L'influenceuse virtuelle, apogée de l'empire du fake ?

Déjà les photos retouchées sur Photoshop - et les mannequins de 14 ans qui mangent deux fois par semaine - avaient contribué à cette atmosphère de déréalisation profonde. La confusion s’est accélérée avec l’arrivée de blogueurs et blogueuses sponsorisés pour faire de la publicité déguisée en conseils, puis avec le règne des influenceurs/ceuses, c’est-à-dire de personnes choisies par les marques pour leur nombre de « K » (followers) sur les réseaux sociaux, et leurs capacités à recueillir du like dans la mise en scène filtrée des différents "produits".

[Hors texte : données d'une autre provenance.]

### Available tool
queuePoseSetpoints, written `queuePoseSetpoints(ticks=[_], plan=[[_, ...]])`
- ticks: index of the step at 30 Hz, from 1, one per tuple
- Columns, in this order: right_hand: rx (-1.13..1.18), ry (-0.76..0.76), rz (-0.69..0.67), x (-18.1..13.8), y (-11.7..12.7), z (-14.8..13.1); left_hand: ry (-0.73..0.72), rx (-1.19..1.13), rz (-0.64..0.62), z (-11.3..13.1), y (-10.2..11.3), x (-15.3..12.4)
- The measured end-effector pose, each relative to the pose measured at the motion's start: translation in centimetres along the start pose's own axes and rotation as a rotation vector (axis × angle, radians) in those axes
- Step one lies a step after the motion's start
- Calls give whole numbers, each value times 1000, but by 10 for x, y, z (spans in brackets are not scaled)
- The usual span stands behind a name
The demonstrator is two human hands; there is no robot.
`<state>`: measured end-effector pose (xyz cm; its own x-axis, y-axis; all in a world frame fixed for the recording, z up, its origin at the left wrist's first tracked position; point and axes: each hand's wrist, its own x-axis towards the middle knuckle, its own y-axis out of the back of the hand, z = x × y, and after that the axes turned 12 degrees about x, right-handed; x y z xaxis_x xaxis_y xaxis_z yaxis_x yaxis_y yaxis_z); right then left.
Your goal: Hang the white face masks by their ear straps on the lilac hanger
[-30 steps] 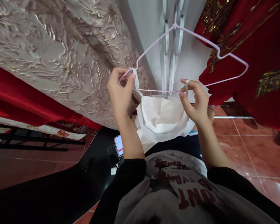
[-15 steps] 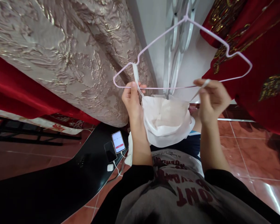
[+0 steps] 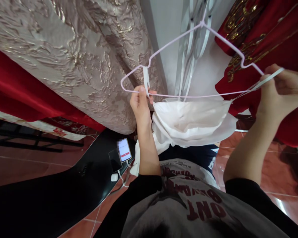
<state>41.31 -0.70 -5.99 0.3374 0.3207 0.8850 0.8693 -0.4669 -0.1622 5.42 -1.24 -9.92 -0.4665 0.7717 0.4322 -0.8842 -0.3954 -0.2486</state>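
A pale pink clothes hanger [image 3: 175, 41] hangs in front of me. From it droops a thin white garment [image 3: 193, 120] with narrow straps; its left strap [image 3: 145, 77] is looped over the hanger's left notch. My left hand [image 3: 141, 102] is closed around that strap and the hanger's bottom bar, near the left end. My right hand [image 3: 279, 86] pinches the right strap [image 3: 269, 79] and stretches it out to the hanger's right end, which the hand partly hides. The garment's top edge is pulled wide below the bar.
A shiny textured curtain [image 3: 72, 59] hangs at left, red embroidered cloth [image 3: 258, 39] at right. White metal scrollwork [image 3: 188, 62] stands behind the hanger. On a black glossy bench [image 3: 72, 188] lie a lit phone [image 3: 124, 150], a dark phone [image 3: 115, 160], a white charger case [image 3: 114, 177] and cables.
My right hand has moved right and slightly up with the strap, from the bar to the hanger's right end. The garment has spread wider. My left hand stays in place.
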Motion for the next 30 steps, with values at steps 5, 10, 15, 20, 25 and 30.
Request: queuePoseSetpoints(ticks=[5,10,15,20,25,30], plan=[[-44,-176,-146,7,-16,-26,-4,-6,-7,-1,2,3],[-106,-168,-195,20,-40,-47,4,34,9,-2,0,2],[-145,-212,-224,18,-44,-41,18,37,-14,-3,3,1],[-145,107,-213,0,-49,-53,55,35,-16,0,4,0],[11,80,-311,-35,-82,-75,68,44,-26,2,3,-3],[-181,-176,-825,-77,-102,-66,48,87,-75,0,8,-8]])
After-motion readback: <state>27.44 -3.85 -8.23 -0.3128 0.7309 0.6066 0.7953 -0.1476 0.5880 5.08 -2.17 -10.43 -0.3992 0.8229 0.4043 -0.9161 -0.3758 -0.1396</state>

En somme, l’industrie de la mode est passée progressivement du rêve "révélateur" - comme son nom l’indique - à la mystification.

Après les faux conseils, les faux partages et les faux sourires robotisés, l’étape d’après ce sont désormais les mannequins et influenceurs virtuels. Des êtres totalement numériques qui deviennent des égéries de grandes maisons, comme Balmain qui a présenté sa "Virtual army" l’année dernière. Ou encore des influenceuses qui n’existent par mais qui sont élaborées spécialement pour le réseau Instagram avec un profil, un physique bien sûr, une personnalité, des convictions politiques, et bien sûr des contrats de collaboration avec des grands noms de l’industrie. Exemple : la fausse instagrammeuse brésilienne Lil Miquela.

Avec ces avatars, la mode rendue à ses fondamentaux ?

Passée une première sensation de vertige, devant l’étendue de cet empire du fake, passée l’impression de voir s’écrire en temps réel un épisode de la série Black Mirror sur les dérives potentielles des nouvelles technologies, cette déréalisation de la mode atteint un stade très intéressant. Comme le soulignait récemment la revue i-D pourquoi "l’avatarisation de la mode ne pourrait-elle être que dystopique ?"

Bien sûr, financièrement ces modèles virtuels sont plus rentables et l’on pourrait dénoncer, selon la logique binaire du grand remplacement des humains par des machines, leur concurrence déloyale. Mais lorsqu’il s’agit de vrais-faux assumés, c’est à dire de créations virtuelles qui n’entretiennent pas la confusion avec le réel et s’en démarquent manifestement, le procédé a du bon. C’est ce qu’avait fait Balenciaga avec des créatures mutantes, en pleine métamorphose.

La mode revient alors au rêve et à l’esthétique de l’illusion. Elle cesse de promouvoir un faux socle de réalités dans lesquelles personne ne se reconnaît. Elle libère aussi les yeux du public des identifications impossibles et mortifères. Comme le disait Guy Debord qui détournait et renversait lui-même une citation d’Hegel "Dans le monde réellement renversé, le vrai est un moment du faux."